Task details: Once the line with "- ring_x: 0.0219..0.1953" is found in the data, output it and each following line exactly, up to and including the line with "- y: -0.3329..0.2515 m", and nothing before or after.

────────

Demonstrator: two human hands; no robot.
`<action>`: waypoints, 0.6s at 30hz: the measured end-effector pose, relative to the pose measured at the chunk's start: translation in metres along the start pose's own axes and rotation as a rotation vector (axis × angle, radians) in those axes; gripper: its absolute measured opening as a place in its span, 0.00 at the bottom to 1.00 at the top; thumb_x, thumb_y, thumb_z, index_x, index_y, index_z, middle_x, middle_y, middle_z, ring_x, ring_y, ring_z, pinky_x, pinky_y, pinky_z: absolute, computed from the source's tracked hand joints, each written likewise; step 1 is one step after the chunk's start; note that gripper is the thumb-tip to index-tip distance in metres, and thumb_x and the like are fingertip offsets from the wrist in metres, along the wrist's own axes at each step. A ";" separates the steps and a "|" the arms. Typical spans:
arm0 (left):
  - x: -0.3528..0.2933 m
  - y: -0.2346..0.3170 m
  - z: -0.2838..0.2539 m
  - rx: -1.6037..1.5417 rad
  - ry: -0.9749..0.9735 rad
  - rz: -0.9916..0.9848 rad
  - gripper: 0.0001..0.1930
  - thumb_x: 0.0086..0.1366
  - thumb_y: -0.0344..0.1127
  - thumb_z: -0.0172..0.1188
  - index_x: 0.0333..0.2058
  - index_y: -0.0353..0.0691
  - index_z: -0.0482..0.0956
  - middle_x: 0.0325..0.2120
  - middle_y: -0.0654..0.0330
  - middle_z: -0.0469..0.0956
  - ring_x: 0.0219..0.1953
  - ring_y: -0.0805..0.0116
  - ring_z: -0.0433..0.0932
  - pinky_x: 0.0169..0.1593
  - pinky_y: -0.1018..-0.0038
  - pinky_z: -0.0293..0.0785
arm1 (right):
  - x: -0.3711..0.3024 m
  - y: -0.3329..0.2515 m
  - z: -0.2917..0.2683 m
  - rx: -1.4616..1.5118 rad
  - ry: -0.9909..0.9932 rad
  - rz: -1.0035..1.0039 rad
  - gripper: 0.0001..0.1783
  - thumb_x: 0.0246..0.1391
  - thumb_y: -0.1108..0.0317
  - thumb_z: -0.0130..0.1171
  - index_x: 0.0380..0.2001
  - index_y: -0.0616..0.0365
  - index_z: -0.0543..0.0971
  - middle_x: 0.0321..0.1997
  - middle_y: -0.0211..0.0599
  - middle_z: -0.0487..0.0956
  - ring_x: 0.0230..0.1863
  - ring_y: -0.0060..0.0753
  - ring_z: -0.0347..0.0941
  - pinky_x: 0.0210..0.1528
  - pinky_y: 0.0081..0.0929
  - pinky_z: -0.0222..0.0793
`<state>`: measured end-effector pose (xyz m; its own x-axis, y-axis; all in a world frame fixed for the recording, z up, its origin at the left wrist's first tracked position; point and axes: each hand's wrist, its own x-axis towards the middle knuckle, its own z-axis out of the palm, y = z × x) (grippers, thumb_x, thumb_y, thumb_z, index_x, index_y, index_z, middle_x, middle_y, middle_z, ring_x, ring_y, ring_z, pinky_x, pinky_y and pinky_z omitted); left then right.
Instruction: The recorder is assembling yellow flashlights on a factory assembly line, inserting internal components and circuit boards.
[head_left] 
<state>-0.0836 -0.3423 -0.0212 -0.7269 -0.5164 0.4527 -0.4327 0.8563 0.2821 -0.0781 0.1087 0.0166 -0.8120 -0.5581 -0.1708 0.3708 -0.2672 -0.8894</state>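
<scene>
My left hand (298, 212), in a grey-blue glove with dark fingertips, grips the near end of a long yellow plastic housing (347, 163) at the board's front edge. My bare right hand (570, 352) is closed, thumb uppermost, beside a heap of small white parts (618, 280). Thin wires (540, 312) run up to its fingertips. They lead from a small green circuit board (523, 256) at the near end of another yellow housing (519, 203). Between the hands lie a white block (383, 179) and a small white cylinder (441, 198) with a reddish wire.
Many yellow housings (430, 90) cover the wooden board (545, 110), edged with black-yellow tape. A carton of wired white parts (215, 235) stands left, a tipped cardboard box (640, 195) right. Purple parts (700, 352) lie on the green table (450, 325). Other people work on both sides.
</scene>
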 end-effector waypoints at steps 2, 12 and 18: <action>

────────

Solution to this task:
  - ring_x: 0.0219..0.1953
  - ring_y: -0.0805..0.0116
  - ring_z: -0.0433..0.0932
  - pinky_x: 0.0169..0.1593
  - pinky_y: -0.1018..-0.0038
  - pinky_z: -0.0293..0.0785
arm1 (right):
  - x: -0.3711..0.3024 m
  - y: -0.3329..0.2515 m

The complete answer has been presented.